Dari kisah di atas memberikan pelajaran berharga bahwa sifat kikir yang diperlihatkan penduduk desa dapat diubah menjadi semangat berbagi melalui rangsangan dan paksaan yang kreatif—bagaimana mengubah kekhawatiran menjadi solidaritas. Artinya, menyentuh hati umat dalam memotivasi untuk berbagi atau bersedekah adalah seni yang memerlukan pemahaman mendalam tentang kondisi psikologis, sosial, dan spiritual umat.

Kita harus memahami bahwa manusia memiliki kecenderungan untuk terhubung dengan cerita yang relevan dengan kehidupannya, maka menyampaikan pesan moral melalui empati, pendekatan dan media yang kreatif serta persuasif yang lembut, akan lebih efektif dapat menarik perhatian umat.

“Banyak orang merasa kontribusinya kecil dan tidak cukup berarti, padahal kekuatan sebenarnya terletak pada akumulasi, sehingga penting adanya edukasi untuk masyarakat bahwa setiap langkah kecil, dapat mengatasi masalah besar jika dilakukan bersama”

Kemudian kisah di atas juga mengandung pesan bahwa rasa kebersamaan merupakan fondasi penting dalam membangun masyarakat yang harmonis dan peduli.
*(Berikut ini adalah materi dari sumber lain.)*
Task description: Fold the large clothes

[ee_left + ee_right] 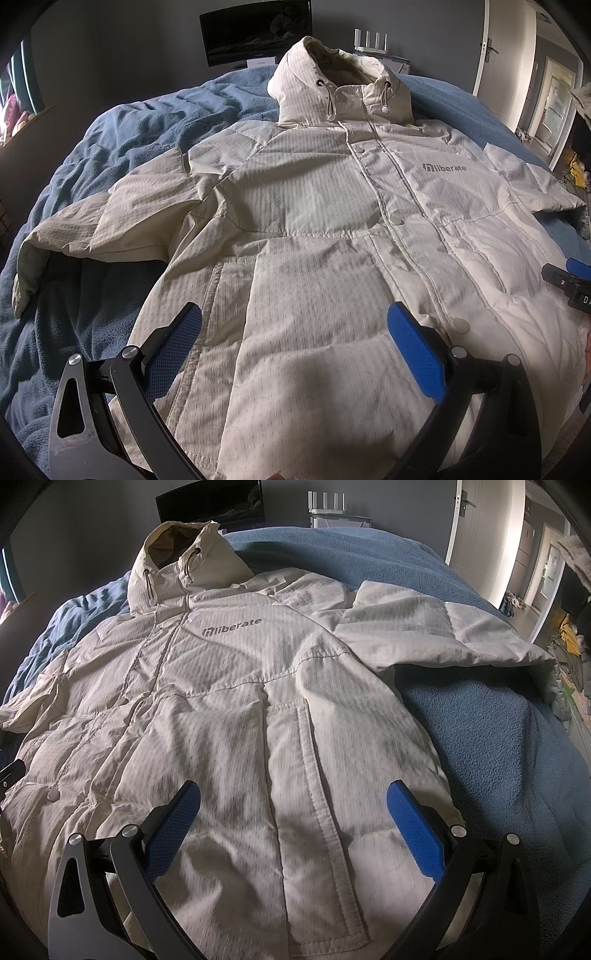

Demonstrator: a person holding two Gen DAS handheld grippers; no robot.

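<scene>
A large cream hooded jacket (pixel 314 206) with a grey "liberate" logo lies front up and spread flat on a blue blanket (pixel 110 140), hood at the far end, both sleeves out to the sides. My left gripper (pixel 295 325) is open and empty, hovering over the jacket's lower left part near a pocket. My right gripper (pixel 293 805) is open and empty, hovering over the jacket (pixel 229 701) at its lower right pocket. The right gripper's tip also shows at the right edge of the left wrist view (pixel 569 280).
The blue blanket (pixel 498 738) covers a bed. A dark monitor (pixel 255 33) and a white router (pixel 371 42) stand at the far wall. A door (pixel 476 520) and cluttered floor items (pixel 569 642) are at the right.
</scene>
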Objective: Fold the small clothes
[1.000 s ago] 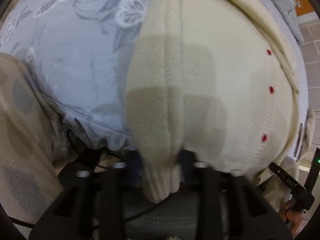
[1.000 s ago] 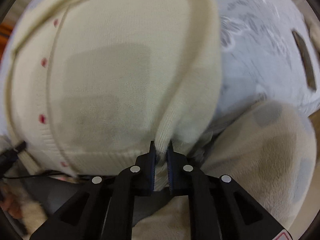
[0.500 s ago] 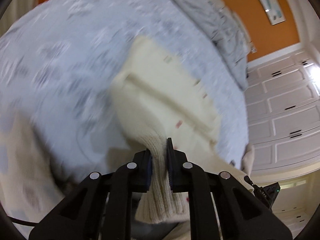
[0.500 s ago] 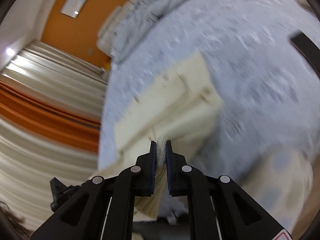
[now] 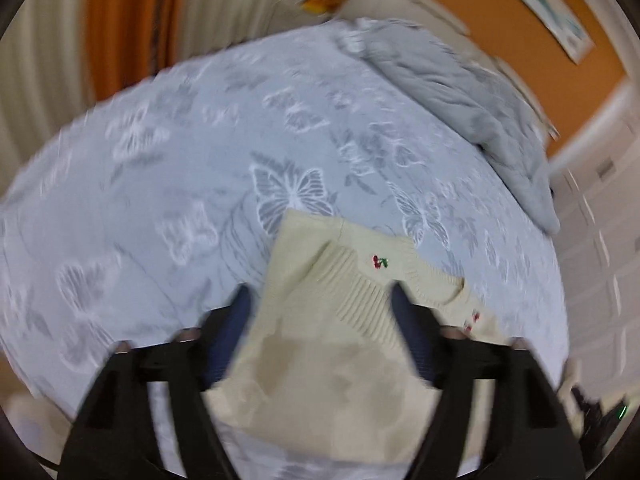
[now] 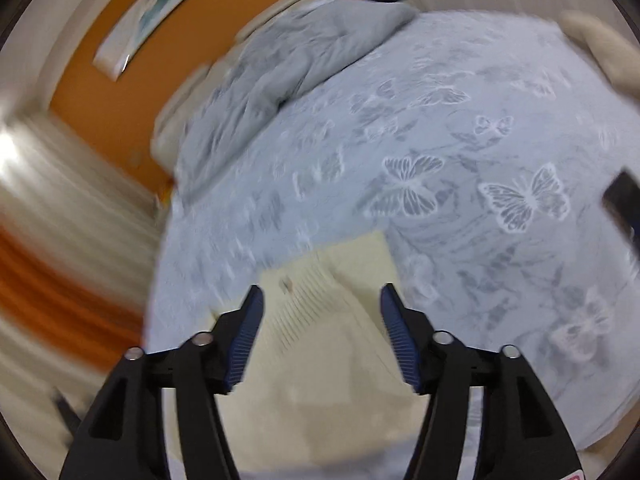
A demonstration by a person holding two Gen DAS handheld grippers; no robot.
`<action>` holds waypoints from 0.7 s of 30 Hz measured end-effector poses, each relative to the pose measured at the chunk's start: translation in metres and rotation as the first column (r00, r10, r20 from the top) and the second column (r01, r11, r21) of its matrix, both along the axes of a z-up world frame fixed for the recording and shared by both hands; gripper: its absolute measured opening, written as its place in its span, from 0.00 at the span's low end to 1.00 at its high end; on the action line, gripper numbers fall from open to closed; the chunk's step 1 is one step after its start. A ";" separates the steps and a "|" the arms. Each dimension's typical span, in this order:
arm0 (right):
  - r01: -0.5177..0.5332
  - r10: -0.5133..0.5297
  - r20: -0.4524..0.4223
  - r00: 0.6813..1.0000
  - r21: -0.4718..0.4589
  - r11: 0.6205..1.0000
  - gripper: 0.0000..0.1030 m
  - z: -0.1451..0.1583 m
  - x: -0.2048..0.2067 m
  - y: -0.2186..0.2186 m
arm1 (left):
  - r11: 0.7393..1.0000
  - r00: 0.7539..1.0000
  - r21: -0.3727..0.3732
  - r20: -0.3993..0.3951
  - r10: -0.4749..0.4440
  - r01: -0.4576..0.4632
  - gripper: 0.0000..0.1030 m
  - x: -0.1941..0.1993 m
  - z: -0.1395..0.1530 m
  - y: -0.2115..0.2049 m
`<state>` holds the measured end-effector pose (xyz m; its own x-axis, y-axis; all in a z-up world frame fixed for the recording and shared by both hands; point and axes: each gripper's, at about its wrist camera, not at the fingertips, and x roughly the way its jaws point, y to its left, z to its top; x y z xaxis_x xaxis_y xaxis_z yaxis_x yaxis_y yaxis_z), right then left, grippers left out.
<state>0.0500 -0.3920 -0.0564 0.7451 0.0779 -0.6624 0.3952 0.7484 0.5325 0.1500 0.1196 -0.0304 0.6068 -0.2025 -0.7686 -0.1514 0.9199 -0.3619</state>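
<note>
1. Setting: a bedroom with an orange wall (image 5: 500, 32), pale pleated curtains (image 5: 44, 60) carrying an orange band, and a framed picture (image 6: 160, 12) on the wall.
2. Work surface: a bed (image 5: 180, 184) covered by a light blue-grey sheet printed with white butterflies. A crumpled grey quilt (image 5: 460, 92) lies along the head end, below the orange wall.
3. Task item: a cream knit cardigan (image 5: 328, 360) lies folded on the sheet at the near side of the bed. A ribbed sleeve (image 5: 360, 292) is laid across the top of it, and a small red-and-green embroidered motif (image 5: 380, 261) shows beside the ribbing. Small red buttons (image 5: 474, 318) are visible along the right-hand edge in the left wrist view.
4. Left gripper (image 5: 320, 304): the jaws have just been opening and now stand wide. The blue pads (image 5: 230, 336) are apart from the knit; the cardigan appears between the fingers only because it lies on the bed beneath them. Nothing is gripped.
5. Right gripper (image 6: 322, 304): the jaws have just been opening and stand wide. The ribbed blue pads (image 6: 400, 340) touch nothing; the cardigan (image 6: 340, 360) lies below them on the sheet.
6. Other items: a dark flat object (image 6: 624, 208) rests on the sheet at the right edge of the right wrist view; its type cannot be determined. Both views are motion-blurred.
</note>
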 end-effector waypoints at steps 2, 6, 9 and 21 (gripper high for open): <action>-0.082 0.073 -0.084 0.994 -0.113 0.990 0.62 -0.017 0.004 0.017 | 0.997 0.999 0.058 0.001 -0.049 0.049 0.76 -0.002 -0.007 -0.004; -0.161 0.132 -0.211 0.968 -0.126 0.979 0.62 -0.056 0.036 0.037 | 0.983 0.987 0.121 -0.091 -0.129 0.140 0.76 0.022 -0.035 -0.027; -0.171 0.134 -0.254 0.958 -0.131 0.977 0.62 -0.071 0.056 0.043 | 0.982 0.981 0.119 -0.145 -0.129 0.147 0.76 0.045 -0.057 -0.040; -0.265 0.209 -0.309 0.928 -0.151 0.952 0.07 -0.083 0.092 0.069 | 0.996 0.969 -0.003 -0.231 -0.084 0.085 0.15 0.067 -0.082 -0.035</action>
Salah satu cara efektif untuk mencapainya adalah dengan menanamkan budaya kontribusi kecil.

Kontribusi kecil ini, jika dilakukan secara kolaboratif oleh banyak orang, dapat menghasilkan dampak besar yang tidak hanya mempererat hubungan antar individu tetapi juga memperkuat solidaritas sosial. Kata Nabi “ittaqunnar walau bisyiqqa tamratin” Jagalah diri kalian dari api neraka walau hanya dengan sebutir kurma. (Al Hadis).

"Banyak orang merasa kontribusinya kecil dan tidak cukup berarti, padahal kekuatan sebenarnya terletak pada akumulasi, sehingga penting adanya edukasi untuk masyarakat bahwa setiap langkah kecil, dapat mengatasi masalah besar jika dilakukan bersama (baca:berjamaah)."
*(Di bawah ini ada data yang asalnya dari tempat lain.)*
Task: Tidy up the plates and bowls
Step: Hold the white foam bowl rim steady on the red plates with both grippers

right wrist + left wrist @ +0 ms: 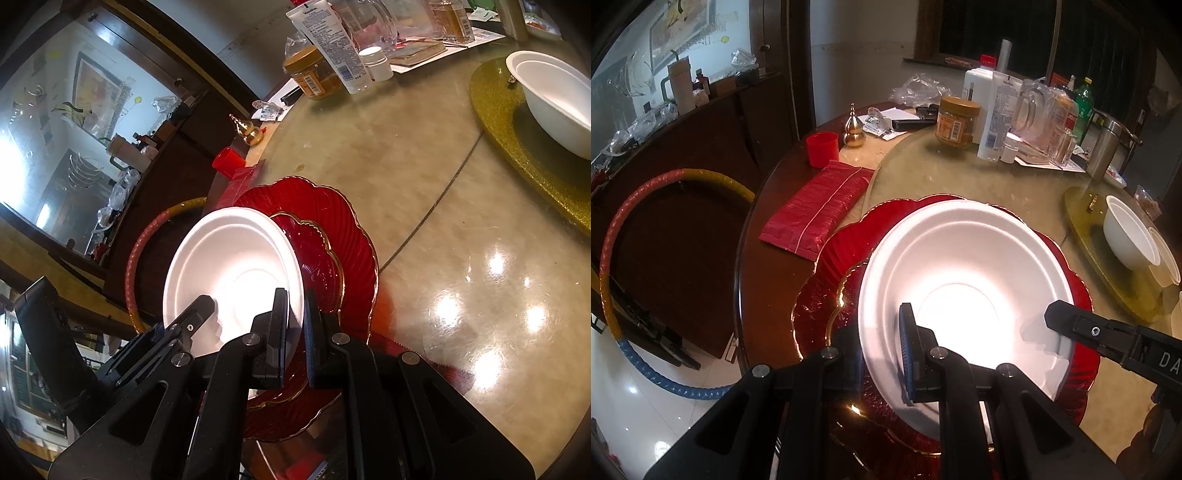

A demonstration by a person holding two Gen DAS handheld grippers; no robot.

Dalam sebuah komunitas misalnya, apabila penduduk menyumbangkan segenggam beras setiap hari, maka akan terkumpul puluhan kilogram beras yang cukup untuk membantu keluarga yang membutuhkan.

Sebagai catatan pinggir, bahwa dalam memberikan motivasi beramal, terutama untuk mengajak umat berbagi dan menghindari kekikiran diperlukan pendekatan yang tidak hanya logis, tetapi juga menyentuh emosi dan menggugah hati.

Pendekatan yang menggugah hati dapat menciptakan koneksi yang lebih mendalam. Jadi, memotivasi umat untuk bertindak bukan karena tekanan eksternal, tetapi karena dorongan hati yang tulus. Dengan demikian pesan yang disampaikan tidak hanya diterima oleh pikiran, tetapi juga mengakar di hati dan diwujudkan dalam tindakan nyata.

”Ud‘u ilâ sabîli rabbika bil-ḫikmati wal-mau‘idhatil-ḫasanati wa jâdil-hum billatî hiya aḫsan, inna rabbaka huwa a‘lamu biman dlalla ‘an sabîlihî wa huwa a‘lamu bil-muhtadîn”. Serulah (manusia) ke jalan Tuhanmu dengan hikmah dan pengajaran yang baik serta debatlah mereka dengan cara yang lebih baik. Sesungguhnya Tuhanmu Dialah yang paling tahu siapa yang tersesat dari jalan-Nya dan Dia (pula) yang paling tahu siapa yang mendapat petunjuk. QS. An Nahl ayat 125.